On Fri, Nov 25, 2016 at 05:50:19PM +0100, David Sterba wrote:
> On Fri, Jun 03, 2016 at 12:05:14PM -0700, Liu Bo wrote:
> > @@ -6648,6 +6648,7 @@ int btrfs_read_chunk_tree(struct btrfs_root *root)
> > struct btrfs_key found_key;
> > int ret;
> > int slot;
> > + u64 total_dev = 0;
> >
> > root = root->fs_info->chunk_root;
> >
> > @@ -6689,6 +6690,7 @@ int btrfs_read_chunk_tree(struct btrfs_root *root)
> > ret = read_one_dev(root, leaf, dev_item);
> > if (ret)
> > goto error;
> > + total_dev++;
> > } else if (found_key.type == BTRFS_CHUNK_ITEM_KEY) {
> > struct btrfs_chunk *chunk;
> > chunk = btrfs_item_ptr(leaf, slot, struct btrfs_chunk);
> > @@ -6698,6 +6700,28 @@ int btrfs_read_chunk_tree(struct btrfs_root *root)
> > }
> > path->slots[0]++;
> > }
> > +
> > + /*
> > +* After loading chunk tree, we've got all device information,
> > +* do another round of validation check.
> > +*/
> > + if (total_dev != root->fs_info->fs_devices->total_devices) {
> > + btrfs_err(root->fs_info,
> > + "super_num_devices(%llu) mismatch with num_devices(%llu) found here",
> > + btrfs_super_num_devices(root->fs_info->super_copy),
> > + total_dev);
> > + ret = -EINVAL;
>
> Turns out this check is too strict in combination with an intermediate
> state and a bug in device deletion.
>
> We've had several reports where a filesystem becomes unmountable due to
> the above check, where the wrong value is just stored in the superblock
> and is fixable by simply setting it to the right value. The right value
> is number of dev items found in the dev tree, which is exactly the
> total_dev that we read here.
>
> The intermediate state can be caused by removing the device item in
> btrfs_rm_device (see comment before btrfs_rm_dev_item call). This
> apparently happens, when the device deletion is not finished, ie. the
> superblock is not overwritten with a new copy.
I see.
Looks like currently it does commit_transaction in btrfs_rm_devi_item() while it
doesn't in btrfs_add_device, so it turns out that the logics in adding a device
and removing a device are a little bit different,
btrfs_rm_device btrfs_init_new_devices
... ...
->btrfs_rm_dev_item ->btrfs_start_transaction()
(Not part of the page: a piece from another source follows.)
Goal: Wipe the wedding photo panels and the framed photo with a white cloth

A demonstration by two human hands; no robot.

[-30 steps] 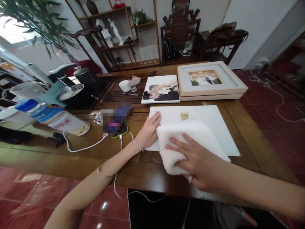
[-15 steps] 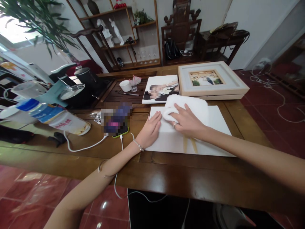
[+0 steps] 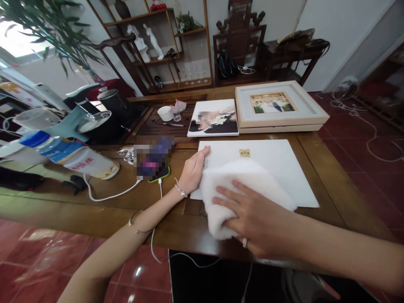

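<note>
A flat white board [image 3: 277, 162] lies on the wooden table, with a small gold-coloured metal hanger [image 3: 244, 152] near its far edge. My left hand [image 3: 191, 173] rests along the board's left edge, fingers stretched out, holding nothing. A fluffy white towel [image 3: 249, 172] is bunched under my right hand [image 3: 249, 214], whose fingers press and grip it. The towel covers the board's near middle and hangs past its front edge. Just behind the board lies a photo panel [image 3: 217, 122].
A pale wooden picture frame [image 3: 280, 120] rests at the back right. To the left are a phone [image 3: 159, 174] on a white cable, a plastic bottle [image 3: 75, 158] with a blue cap, a small white cup [image 3: 166, 113] and a dark pot [image 3: 97, 128].
My right hand has brought the towel toward me, from the board's far part to its front edge. The gold hanger now shows. My left hand has shifted slightly left.
</note>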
->btrfs_start_transaction ->mutex_lock(_list_mutex)
->#rm dev item in chunk tree ->list_add
->btrfs_commit_transaction ->btrfs_set_super_num_device
->mutex_lock(_list_mutex)
->mutex_unlock(_list_mutex)
->list_del() ->btrfs_add_device
->btrfs_set_super_num_device ->btrfs_commit_transaction()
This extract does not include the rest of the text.